> What to work on: Copy out each line of the data that includes the string "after".

Records shown START

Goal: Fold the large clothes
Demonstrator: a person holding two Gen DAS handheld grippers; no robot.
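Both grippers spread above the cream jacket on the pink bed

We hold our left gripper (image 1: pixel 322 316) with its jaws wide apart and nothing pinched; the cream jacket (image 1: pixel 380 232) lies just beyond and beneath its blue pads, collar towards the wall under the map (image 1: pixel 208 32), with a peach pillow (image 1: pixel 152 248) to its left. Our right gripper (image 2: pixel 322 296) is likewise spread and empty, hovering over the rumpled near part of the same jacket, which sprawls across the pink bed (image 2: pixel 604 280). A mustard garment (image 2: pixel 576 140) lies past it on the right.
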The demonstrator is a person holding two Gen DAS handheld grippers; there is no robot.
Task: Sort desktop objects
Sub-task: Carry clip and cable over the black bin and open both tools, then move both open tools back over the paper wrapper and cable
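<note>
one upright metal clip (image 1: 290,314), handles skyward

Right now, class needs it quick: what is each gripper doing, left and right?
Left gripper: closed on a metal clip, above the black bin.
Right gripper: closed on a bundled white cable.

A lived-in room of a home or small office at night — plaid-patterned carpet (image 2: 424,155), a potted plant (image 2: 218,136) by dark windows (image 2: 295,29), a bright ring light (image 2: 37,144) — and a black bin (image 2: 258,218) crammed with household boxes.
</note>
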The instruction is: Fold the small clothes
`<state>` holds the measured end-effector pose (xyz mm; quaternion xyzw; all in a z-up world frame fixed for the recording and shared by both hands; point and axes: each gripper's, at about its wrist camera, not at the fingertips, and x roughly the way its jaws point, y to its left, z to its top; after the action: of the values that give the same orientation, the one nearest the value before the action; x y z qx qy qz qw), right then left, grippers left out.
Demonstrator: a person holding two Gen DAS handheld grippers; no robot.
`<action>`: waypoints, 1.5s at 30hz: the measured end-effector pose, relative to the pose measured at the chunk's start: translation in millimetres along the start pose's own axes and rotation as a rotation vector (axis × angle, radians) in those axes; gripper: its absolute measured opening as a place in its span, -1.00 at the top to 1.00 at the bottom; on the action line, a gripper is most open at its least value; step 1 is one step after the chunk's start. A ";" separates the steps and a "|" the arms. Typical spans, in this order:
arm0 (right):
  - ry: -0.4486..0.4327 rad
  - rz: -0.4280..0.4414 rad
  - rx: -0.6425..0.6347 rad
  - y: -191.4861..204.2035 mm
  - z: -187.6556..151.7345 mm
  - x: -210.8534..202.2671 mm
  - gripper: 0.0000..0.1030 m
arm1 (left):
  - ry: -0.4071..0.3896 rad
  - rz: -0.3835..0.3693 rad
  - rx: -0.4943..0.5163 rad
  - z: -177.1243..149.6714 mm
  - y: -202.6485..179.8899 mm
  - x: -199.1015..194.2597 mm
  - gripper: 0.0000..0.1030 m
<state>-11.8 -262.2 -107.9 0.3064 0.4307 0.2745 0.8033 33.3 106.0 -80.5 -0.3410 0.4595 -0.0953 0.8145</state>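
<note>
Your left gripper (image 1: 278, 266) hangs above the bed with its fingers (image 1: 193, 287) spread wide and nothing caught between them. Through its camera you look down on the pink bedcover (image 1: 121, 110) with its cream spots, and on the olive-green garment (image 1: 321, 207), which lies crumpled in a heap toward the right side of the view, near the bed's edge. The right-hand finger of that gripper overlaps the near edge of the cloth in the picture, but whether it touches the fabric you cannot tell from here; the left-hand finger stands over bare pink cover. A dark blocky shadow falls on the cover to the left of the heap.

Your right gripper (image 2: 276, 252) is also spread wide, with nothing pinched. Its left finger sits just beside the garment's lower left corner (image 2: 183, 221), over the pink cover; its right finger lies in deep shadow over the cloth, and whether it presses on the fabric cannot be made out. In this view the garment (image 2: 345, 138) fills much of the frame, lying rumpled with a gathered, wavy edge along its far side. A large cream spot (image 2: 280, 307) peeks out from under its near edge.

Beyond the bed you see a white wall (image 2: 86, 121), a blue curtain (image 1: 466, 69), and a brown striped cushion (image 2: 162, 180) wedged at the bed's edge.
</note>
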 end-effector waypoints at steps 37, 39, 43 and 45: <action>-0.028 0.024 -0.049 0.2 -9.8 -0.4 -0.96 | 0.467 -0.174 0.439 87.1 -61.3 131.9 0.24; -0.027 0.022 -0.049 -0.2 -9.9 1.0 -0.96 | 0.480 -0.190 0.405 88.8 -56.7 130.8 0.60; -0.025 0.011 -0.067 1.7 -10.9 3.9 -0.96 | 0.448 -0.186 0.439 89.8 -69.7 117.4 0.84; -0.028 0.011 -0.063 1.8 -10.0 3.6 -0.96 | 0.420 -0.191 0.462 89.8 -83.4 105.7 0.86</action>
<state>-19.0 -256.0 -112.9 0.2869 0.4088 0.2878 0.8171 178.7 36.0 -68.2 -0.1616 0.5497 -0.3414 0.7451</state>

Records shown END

> Exercise response:
`<state>` holds the measured end-effector pose (xyz mm; quaternion xyzw; all in a z-up world frame fixed for the recording and shared by both hands; point and axes: each gripper's, at about its wrist camera, not at the fingertips, and x roughly the way its jaws point, y to its left, z to its top; after the action: of the values that give the same orientation, the one nearest the value before the action; x y z qx qy qz qw), right then left, grippers left out.
`<action>`: waypoints, 1.5s at 30hz: the measured end-effector pose, relative to the pose measured at the chunk's start: translation in millimetres along the start pose's own axes and rotation as a rotation vector (axis × angle, radians) in those axes; gripper: its absolute measured opening as a place in its span, -1.00 at the top to 1.00 at the bottom; on the action line, a gripper is most open at its least value; step 1 is one step after the chunk's start. A ";" separates the steps and a "|" the arms. Typical spans, in this order:

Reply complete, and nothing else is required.